If a line in the entries includes "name", show that line.

# Records from a collection
:::::
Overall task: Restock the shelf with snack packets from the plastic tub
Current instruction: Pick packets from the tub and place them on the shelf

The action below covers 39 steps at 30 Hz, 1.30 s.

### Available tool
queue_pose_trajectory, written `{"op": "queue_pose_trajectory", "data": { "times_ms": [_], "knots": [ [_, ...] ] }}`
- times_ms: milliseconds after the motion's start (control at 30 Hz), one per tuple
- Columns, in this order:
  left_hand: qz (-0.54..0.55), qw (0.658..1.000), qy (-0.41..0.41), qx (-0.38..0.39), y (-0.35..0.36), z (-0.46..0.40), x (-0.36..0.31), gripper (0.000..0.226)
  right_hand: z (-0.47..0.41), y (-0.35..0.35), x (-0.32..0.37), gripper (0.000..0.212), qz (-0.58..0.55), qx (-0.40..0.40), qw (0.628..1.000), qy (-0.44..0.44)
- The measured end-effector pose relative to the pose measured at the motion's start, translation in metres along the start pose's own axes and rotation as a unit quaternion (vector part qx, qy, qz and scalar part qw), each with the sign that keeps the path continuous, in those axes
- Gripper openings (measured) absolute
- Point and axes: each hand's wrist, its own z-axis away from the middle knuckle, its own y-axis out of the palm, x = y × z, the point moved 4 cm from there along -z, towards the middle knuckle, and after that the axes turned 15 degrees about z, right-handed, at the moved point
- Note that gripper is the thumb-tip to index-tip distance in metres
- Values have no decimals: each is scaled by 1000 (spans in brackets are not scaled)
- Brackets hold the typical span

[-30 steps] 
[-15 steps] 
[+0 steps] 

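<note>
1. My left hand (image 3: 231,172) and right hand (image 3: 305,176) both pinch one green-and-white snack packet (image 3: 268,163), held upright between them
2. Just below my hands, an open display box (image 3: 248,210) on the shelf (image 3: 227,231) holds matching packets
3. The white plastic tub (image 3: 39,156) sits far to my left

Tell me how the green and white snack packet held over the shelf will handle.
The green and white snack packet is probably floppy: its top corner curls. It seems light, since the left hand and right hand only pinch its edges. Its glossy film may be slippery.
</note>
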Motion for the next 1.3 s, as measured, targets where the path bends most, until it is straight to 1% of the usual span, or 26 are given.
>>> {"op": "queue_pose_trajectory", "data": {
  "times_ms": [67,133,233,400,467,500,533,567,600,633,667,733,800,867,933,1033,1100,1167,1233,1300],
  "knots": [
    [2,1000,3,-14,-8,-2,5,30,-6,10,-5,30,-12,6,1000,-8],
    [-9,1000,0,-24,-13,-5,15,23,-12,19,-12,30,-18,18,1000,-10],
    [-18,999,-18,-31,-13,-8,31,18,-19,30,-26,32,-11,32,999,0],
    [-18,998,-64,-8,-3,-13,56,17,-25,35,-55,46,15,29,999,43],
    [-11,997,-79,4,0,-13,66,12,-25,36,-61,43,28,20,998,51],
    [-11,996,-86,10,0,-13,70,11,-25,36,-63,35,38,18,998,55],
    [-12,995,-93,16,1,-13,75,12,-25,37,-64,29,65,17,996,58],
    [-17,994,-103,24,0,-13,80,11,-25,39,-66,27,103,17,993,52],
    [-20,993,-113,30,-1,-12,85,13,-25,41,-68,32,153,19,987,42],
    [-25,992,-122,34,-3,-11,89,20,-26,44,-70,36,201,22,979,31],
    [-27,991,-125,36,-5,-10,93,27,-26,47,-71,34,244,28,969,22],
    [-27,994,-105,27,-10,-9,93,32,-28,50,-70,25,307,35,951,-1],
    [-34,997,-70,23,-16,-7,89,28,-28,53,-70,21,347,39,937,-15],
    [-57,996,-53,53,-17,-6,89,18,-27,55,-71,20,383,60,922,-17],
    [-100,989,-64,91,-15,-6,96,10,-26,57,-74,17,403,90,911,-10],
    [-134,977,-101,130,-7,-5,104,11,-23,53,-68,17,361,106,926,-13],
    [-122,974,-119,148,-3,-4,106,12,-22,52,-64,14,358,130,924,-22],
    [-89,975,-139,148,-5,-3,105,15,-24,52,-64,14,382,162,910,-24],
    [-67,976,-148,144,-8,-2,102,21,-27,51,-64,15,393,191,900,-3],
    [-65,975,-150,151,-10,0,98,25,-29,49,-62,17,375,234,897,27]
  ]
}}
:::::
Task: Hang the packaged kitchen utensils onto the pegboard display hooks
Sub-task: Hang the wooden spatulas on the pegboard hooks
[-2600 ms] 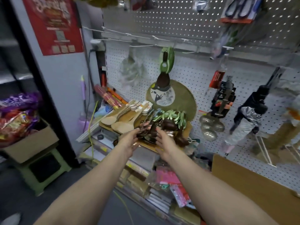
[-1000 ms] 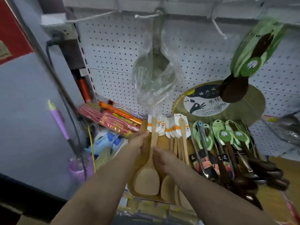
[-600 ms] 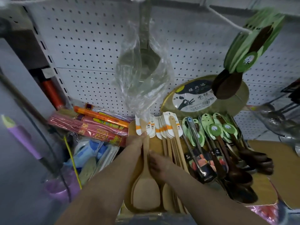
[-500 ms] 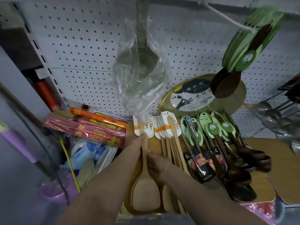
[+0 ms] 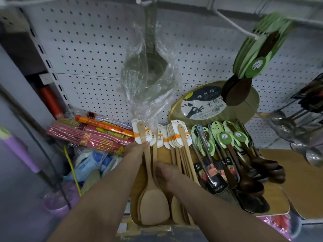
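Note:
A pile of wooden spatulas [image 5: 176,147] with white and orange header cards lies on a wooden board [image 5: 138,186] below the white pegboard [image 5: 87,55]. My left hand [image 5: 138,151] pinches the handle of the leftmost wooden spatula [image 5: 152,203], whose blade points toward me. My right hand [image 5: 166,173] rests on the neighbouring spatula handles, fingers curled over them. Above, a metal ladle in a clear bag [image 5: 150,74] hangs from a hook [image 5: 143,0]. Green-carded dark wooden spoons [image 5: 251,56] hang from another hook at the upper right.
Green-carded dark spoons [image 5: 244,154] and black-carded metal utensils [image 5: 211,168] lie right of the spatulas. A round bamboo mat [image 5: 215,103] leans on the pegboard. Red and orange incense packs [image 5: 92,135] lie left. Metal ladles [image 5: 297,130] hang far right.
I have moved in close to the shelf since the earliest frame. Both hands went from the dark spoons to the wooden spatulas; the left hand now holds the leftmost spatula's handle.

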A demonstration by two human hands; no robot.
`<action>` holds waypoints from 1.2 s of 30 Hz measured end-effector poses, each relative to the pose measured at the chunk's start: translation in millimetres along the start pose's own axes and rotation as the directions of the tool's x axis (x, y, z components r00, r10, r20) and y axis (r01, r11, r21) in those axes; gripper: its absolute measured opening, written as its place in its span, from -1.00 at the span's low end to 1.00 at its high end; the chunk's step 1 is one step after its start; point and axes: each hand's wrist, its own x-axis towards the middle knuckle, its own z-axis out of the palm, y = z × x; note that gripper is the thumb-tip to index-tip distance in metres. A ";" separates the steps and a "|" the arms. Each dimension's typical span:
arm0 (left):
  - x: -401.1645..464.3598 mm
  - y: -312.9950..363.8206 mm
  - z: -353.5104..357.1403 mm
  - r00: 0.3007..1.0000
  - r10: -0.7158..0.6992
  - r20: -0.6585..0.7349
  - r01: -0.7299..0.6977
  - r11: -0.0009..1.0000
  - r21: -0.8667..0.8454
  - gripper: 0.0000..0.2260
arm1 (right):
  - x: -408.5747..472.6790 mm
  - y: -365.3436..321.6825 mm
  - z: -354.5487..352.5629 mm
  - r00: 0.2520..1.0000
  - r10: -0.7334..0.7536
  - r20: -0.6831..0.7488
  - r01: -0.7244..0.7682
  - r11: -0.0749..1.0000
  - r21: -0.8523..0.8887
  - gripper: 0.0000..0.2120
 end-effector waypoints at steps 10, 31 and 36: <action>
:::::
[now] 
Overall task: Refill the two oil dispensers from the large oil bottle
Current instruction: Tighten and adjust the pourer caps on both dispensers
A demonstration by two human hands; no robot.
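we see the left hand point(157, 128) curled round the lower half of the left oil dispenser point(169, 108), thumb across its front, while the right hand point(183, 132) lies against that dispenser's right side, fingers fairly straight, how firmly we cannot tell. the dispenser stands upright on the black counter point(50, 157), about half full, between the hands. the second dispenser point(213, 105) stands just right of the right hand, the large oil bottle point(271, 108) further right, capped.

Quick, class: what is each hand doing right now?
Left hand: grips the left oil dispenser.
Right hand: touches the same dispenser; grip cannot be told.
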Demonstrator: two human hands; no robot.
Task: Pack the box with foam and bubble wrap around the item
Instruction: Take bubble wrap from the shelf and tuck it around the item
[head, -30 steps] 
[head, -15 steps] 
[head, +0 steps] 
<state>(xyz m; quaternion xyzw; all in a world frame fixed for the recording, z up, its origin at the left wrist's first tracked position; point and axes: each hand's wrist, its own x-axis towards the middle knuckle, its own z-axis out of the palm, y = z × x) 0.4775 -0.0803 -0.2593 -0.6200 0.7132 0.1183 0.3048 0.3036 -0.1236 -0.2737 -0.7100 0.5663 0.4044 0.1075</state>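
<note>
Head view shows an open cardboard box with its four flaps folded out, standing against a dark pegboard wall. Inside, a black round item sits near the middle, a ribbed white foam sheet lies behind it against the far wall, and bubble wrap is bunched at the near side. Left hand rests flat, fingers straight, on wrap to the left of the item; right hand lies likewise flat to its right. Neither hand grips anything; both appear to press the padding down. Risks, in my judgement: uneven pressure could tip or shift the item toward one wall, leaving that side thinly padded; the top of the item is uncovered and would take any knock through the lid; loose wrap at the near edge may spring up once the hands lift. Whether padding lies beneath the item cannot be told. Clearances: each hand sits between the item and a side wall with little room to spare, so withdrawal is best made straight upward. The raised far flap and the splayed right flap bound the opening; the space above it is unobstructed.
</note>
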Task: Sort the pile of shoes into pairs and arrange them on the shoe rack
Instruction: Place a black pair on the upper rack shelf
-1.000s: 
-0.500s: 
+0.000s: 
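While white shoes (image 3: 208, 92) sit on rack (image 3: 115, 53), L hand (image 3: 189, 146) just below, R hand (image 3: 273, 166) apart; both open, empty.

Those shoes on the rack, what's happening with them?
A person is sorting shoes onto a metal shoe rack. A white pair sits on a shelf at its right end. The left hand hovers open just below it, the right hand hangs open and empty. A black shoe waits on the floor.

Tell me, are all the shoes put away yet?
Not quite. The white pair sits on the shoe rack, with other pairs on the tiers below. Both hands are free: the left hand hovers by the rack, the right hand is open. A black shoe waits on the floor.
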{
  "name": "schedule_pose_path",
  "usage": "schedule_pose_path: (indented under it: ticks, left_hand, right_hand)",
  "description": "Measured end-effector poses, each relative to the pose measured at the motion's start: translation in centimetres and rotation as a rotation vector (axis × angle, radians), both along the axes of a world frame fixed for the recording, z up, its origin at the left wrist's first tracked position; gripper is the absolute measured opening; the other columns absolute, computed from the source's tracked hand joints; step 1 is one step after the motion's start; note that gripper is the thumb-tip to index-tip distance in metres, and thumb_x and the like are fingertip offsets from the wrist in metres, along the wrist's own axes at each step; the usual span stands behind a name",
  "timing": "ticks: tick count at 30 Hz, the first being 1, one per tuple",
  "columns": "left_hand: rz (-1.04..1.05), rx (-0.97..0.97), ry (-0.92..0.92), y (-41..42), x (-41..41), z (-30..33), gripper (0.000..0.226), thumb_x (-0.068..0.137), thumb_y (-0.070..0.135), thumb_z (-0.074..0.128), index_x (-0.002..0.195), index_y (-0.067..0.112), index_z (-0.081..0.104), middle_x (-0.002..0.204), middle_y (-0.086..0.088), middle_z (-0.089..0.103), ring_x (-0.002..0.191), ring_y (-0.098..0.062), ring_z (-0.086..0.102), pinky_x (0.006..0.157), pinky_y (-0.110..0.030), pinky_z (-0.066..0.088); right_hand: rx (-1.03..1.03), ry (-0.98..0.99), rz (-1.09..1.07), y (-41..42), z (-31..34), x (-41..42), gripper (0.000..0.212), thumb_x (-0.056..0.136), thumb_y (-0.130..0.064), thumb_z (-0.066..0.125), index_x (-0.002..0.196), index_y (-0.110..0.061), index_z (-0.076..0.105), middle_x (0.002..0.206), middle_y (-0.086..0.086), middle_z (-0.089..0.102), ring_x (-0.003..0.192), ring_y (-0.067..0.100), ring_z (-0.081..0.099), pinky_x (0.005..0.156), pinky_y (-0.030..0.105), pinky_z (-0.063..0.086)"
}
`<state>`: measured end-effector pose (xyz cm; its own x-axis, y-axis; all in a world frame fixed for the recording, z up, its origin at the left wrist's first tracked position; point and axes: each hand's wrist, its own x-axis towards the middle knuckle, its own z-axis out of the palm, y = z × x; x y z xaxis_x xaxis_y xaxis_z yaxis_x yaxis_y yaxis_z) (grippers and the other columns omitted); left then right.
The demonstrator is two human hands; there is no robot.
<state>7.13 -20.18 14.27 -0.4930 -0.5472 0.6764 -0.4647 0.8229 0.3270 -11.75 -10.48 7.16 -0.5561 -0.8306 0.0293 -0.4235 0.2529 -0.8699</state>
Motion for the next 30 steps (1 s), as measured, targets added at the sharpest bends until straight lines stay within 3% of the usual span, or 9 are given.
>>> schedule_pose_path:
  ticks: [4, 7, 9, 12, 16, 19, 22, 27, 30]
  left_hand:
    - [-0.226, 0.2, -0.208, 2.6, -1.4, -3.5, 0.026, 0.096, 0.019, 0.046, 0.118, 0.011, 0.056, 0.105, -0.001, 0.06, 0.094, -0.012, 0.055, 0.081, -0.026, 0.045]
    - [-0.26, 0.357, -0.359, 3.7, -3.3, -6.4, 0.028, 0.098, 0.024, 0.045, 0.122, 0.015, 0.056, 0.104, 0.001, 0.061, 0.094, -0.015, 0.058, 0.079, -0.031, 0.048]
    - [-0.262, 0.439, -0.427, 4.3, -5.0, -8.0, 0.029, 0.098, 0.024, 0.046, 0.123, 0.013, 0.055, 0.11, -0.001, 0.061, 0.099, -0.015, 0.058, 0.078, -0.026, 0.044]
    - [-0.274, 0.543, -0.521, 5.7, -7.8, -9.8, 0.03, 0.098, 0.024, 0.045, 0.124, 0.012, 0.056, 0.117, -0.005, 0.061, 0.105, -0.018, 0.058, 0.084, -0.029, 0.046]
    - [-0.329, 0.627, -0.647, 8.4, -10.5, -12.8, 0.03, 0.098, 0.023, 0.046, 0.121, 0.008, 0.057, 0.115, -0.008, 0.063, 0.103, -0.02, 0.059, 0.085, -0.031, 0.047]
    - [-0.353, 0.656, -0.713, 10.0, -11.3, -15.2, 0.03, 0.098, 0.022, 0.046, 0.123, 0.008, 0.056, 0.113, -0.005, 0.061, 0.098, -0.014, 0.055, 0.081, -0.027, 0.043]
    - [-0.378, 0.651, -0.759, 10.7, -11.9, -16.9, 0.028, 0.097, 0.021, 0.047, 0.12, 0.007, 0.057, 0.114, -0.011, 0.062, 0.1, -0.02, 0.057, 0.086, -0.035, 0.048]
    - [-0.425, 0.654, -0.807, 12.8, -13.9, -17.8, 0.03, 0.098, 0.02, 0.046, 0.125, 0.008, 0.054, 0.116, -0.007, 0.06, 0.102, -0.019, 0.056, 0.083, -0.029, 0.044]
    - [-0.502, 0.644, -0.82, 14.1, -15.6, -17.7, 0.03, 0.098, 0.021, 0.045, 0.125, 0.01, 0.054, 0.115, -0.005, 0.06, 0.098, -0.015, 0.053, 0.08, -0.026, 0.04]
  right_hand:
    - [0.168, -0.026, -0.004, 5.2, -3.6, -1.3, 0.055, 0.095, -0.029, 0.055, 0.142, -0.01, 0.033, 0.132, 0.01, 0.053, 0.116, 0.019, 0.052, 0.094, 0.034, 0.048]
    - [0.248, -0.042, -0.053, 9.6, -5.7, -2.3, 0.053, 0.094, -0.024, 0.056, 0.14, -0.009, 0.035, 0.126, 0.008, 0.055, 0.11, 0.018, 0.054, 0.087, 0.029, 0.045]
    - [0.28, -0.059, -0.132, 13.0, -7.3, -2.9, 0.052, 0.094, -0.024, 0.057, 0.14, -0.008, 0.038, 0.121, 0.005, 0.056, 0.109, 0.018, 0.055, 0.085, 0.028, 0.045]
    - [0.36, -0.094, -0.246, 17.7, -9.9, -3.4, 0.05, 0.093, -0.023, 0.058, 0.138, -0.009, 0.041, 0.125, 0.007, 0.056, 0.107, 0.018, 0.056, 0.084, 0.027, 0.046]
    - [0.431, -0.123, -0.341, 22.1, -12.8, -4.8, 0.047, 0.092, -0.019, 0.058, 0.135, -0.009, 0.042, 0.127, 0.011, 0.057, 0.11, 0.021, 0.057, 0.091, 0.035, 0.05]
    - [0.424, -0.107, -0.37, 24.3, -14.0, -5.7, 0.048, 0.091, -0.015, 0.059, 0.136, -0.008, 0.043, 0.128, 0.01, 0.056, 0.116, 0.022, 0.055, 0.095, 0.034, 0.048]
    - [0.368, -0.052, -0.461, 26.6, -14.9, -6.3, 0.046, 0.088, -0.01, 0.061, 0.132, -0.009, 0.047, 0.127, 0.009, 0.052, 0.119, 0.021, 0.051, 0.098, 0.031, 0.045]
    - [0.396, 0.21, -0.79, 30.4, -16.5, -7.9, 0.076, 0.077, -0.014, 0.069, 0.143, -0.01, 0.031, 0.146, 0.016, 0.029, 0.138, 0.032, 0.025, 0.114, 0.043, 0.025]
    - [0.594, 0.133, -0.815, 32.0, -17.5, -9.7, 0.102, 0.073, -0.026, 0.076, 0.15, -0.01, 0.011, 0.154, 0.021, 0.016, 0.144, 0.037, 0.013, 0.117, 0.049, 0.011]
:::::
# Your response
  "name": "schedule_pose_path",
  "description": "Measured end-effector poses, each relative to the pose measured at the motion's start: translation in centimetres and rotation as a rotation vector (axis × angle, radians), both along the axes of a world frame fixed for the recording, z up, its origin at the left wrist's first tracked position; gripper is the absolute measured opening; the other columns absolute, computed from the source's tracked hand joints; step 1 is one step after the motion's start; note that gripper is the thumb-tip to index-tip distance in metres, and thumb_x and the like are fingertip offsets from the wrist in metres, along the wrist's own axes at each step; the usual span stands behind a name",

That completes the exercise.